Before the 1940s, the world had not exactly beaten a path to the East Valley’s doorstep. Tempe had a growing state college, but agriculture still drove the economies of the little towns that dotted the region.
World War II began to change that. The area’s role as a military training center raised its national profile. After the war, people and businesses began to stream in.
Among them was Motorola Inc., the Chicago-based giant then in the global forefront of technical innovation.
One of the more colorful versions—albeit perhaps apocryphal—of Motorola’s arrival has it that the Army asked the company to move some of its research facilities out of Chicago because it was worried the big city would be hit by an atomic bomb.
In any event, Motorola opened its first Arizona facility—a research and development lab in Phoenix—in 1949.
Within a few years, Motorola became the largest employer in Arizona, with major plants across the metro area. Tempe, Chandler and Mesa all hosted large Motorola operations. They supported Motorola’s cutting-edge work, which had begun with the development of the first car radio, included the world’s first mobile phones, and linked humanity to the moon during the Apollo missions.
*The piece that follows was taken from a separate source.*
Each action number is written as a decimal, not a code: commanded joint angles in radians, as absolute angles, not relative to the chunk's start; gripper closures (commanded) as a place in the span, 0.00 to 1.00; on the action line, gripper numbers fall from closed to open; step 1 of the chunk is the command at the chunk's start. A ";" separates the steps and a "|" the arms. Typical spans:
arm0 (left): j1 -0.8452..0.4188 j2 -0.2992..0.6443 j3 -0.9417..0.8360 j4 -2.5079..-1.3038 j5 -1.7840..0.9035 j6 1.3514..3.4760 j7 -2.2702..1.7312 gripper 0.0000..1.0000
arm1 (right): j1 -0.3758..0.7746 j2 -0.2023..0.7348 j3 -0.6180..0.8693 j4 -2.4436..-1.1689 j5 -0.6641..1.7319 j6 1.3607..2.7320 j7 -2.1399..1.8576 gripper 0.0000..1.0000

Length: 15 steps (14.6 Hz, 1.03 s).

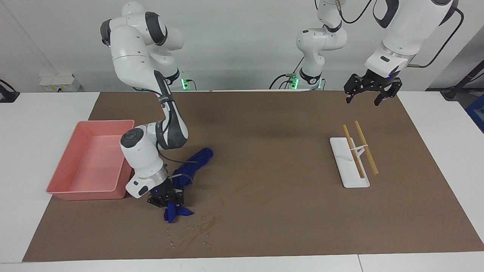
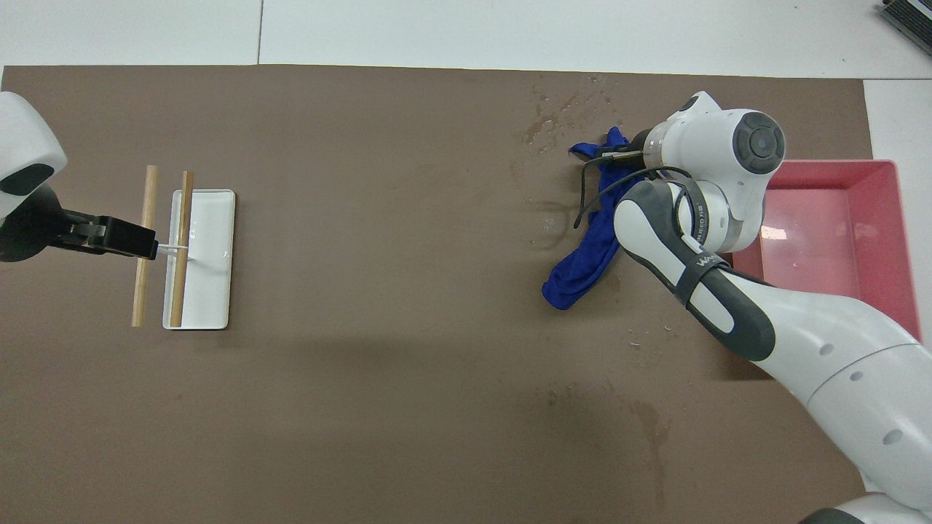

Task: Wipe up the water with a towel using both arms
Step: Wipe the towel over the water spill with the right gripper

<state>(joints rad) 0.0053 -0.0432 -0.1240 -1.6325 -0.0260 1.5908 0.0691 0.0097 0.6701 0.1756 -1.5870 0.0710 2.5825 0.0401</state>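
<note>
The blue towel (image 1: 199,158) lies stretched out in a long wrinkled strip on the brown mat, beside the pink bin. My right gripper (image 1: 166,199) is down at the mat, shut on the strip's end that lies farther from the robots. A short tail of cloth sticks out past the fingers. The water (image 1: 200,226), droplets and dark streaks, lies just past that tail, farther from the robots. In the overhead view the towel (image 2: 582,255), the right gripper (image 2: 617,154) and the water (image 2: 557,120) show the same. My left gripper (image 1: 372,93) is open and raised, over the white tray in the overhead view (image 2: 109,236).
A pink bin (image 1: 90,124) stands at the right arm's end of the mat, close beside the right wrist; it also shows in the overhead view (image 2: 885,240). A white tray (image 1: 342,158) with two wooden sticks lies toward the left arm's end, also in the overhead view (image 2: 215,247).
</note>
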 commanded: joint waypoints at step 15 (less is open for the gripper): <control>0.008 -0.064 -0.120 -1.647 -0.037 1.586 0.083 0.00 | 0.034 0.313 0.186 -2.057 0.094 2.275 0.098 1.00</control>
Mesa’s plant, at Broadway and Dobson roads, opened in the late 1960s. The company made semiconductor wafers there for more than 30 years before closing the factory in the early 2000s. The site is now a thriving industrial park.
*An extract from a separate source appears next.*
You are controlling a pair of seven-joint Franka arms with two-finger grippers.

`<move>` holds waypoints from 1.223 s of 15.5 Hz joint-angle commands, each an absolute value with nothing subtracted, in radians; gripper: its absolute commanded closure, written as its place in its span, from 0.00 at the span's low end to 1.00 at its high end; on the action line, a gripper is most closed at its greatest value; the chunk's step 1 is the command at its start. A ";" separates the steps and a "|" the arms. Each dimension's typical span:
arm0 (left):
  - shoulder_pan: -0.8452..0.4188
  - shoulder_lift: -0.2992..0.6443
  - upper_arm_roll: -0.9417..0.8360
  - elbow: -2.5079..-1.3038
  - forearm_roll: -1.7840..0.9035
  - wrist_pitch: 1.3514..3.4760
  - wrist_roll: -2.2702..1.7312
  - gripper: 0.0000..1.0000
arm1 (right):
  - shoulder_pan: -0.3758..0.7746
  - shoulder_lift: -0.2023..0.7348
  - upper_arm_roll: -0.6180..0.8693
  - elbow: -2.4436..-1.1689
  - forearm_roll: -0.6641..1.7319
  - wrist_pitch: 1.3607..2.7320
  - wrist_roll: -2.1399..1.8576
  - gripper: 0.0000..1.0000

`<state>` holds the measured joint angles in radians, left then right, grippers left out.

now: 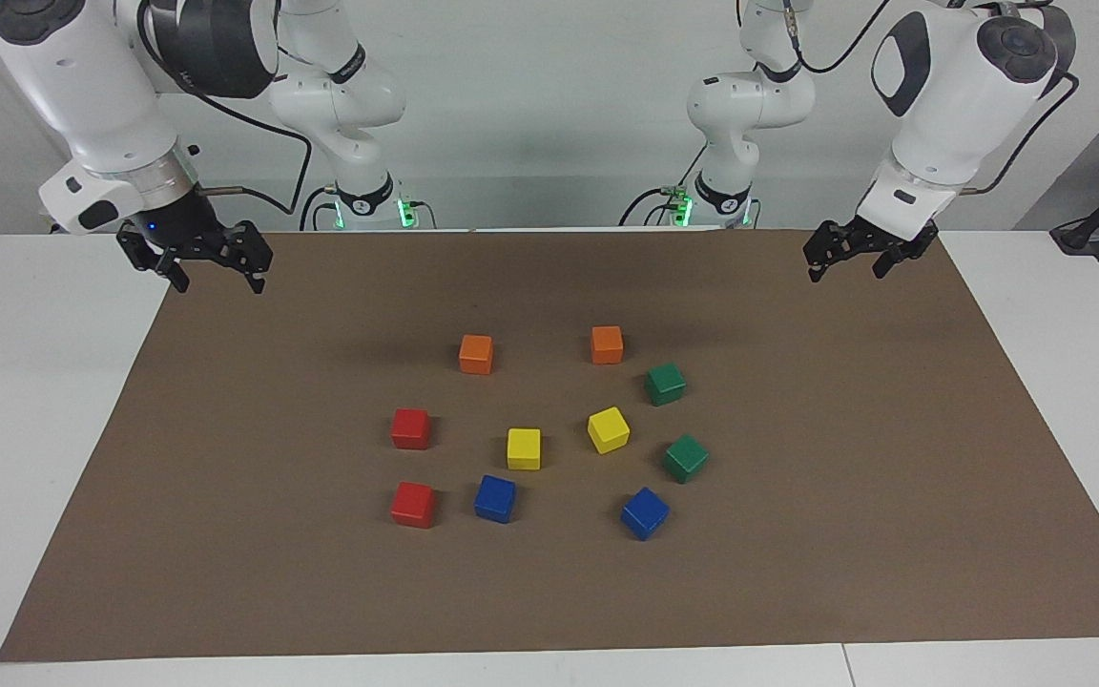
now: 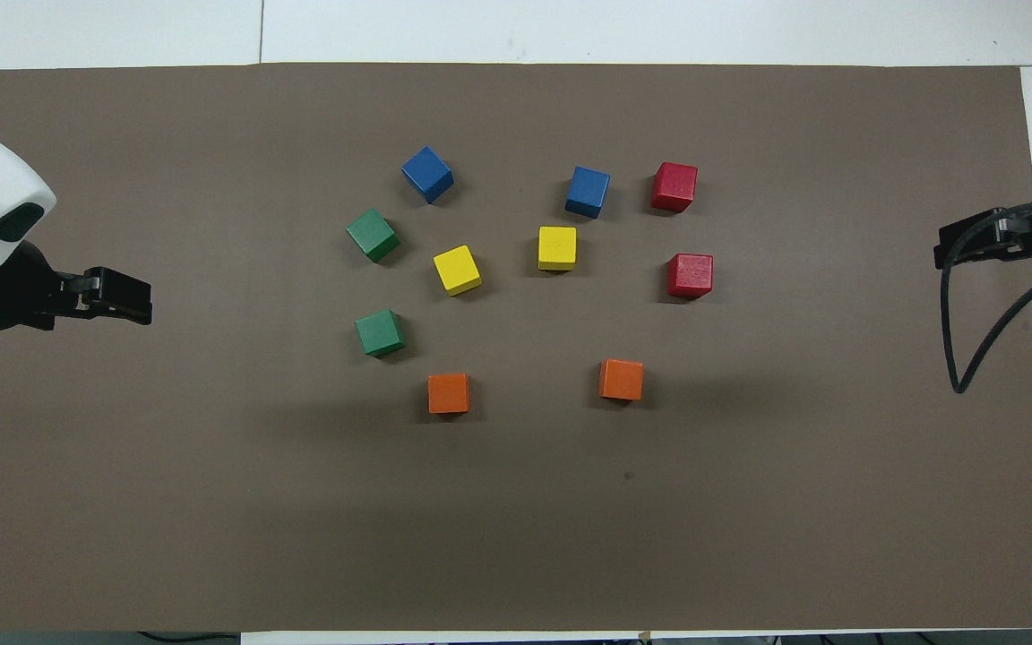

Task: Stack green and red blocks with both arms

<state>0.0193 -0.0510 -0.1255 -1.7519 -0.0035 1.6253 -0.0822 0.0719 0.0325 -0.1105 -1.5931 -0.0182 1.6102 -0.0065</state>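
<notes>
Where overhead crops: arm bases (image 1: 549,191)

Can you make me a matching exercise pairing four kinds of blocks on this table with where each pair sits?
Things:
1. orange blocks
2. green blocks
3. red blocks
4. yellow blocks

Places:
A. toward the right arm's end
B. middle of the group
C. nearest the robots
D. toward the left arm's end

Pairs: 1-C, 2-D, 3-A, 4-B
</notes>
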 commanded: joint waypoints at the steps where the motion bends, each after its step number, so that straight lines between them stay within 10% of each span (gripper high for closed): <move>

Motorola moved out of its Chandler campus, in what is now called the Price Corridor, in 2008. The land is now being redeveloped.
Motorola itself began to fragment more than a decade ago, eventually splitting into two major components, neither of which remains a major player in the region. But a 2004 spinoff corporation, Freescale, in turn was sold to a company called NXP Semiconductors, which still has operations in Tempe and Chandler.
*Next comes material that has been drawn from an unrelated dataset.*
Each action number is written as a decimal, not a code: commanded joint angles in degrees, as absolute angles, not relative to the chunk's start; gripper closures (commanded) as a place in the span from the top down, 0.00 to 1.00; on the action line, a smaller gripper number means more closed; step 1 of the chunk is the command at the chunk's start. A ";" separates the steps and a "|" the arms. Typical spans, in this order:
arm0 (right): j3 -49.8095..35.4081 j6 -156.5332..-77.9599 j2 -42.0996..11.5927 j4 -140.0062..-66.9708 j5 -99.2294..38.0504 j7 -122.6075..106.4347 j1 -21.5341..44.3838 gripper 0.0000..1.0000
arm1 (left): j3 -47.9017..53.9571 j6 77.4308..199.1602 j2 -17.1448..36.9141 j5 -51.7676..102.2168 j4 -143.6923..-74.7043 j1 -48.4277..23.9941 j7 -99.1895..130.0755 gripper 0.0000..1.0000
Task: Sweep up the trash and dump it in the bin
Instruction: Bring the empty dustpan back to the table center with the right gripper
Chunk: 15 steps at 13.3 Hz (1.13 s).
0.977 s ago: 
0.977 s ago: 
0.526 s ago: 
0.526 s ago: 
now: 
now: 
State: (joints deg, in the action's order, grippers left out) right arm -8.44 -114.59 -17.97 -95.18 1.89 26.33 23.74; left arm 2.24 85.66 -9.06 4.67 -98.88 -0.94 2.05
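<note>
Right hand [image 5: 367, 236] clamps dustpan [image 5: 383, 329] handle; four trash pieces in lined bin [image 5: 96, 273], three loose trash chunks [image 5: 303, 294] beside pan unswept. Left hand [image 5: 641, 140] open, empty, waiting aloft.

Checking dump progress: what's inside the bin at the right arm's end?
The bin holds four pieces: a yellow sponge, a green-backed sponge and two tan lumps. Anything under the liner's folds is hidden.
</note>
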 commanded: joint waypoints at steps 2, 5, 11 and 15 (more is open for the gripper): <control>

Motorola’s legacy in the region lives on in another tangible way—a way that illustrates the importance of legacy corporations in a community.
Virginia Galvin, the widow of company founder Paul Galvin, had visited the Valley often during business trips with her husband. She moved to the area in 1972 and married Motorola vice president Kenneth Piper.
Her will specified that her fortune would endow the Virginia G. Piper Charitable Trust, which issues grants to a spectrum of nonprofits across the Valley.
Thus, money generated by Motorola generations ago has continued to support East Valley organizations such as Southwest Shakespeare Company, the i.d.e.a. Museum in Mesa, the Boys and Girls Clubs of the East Valley and others.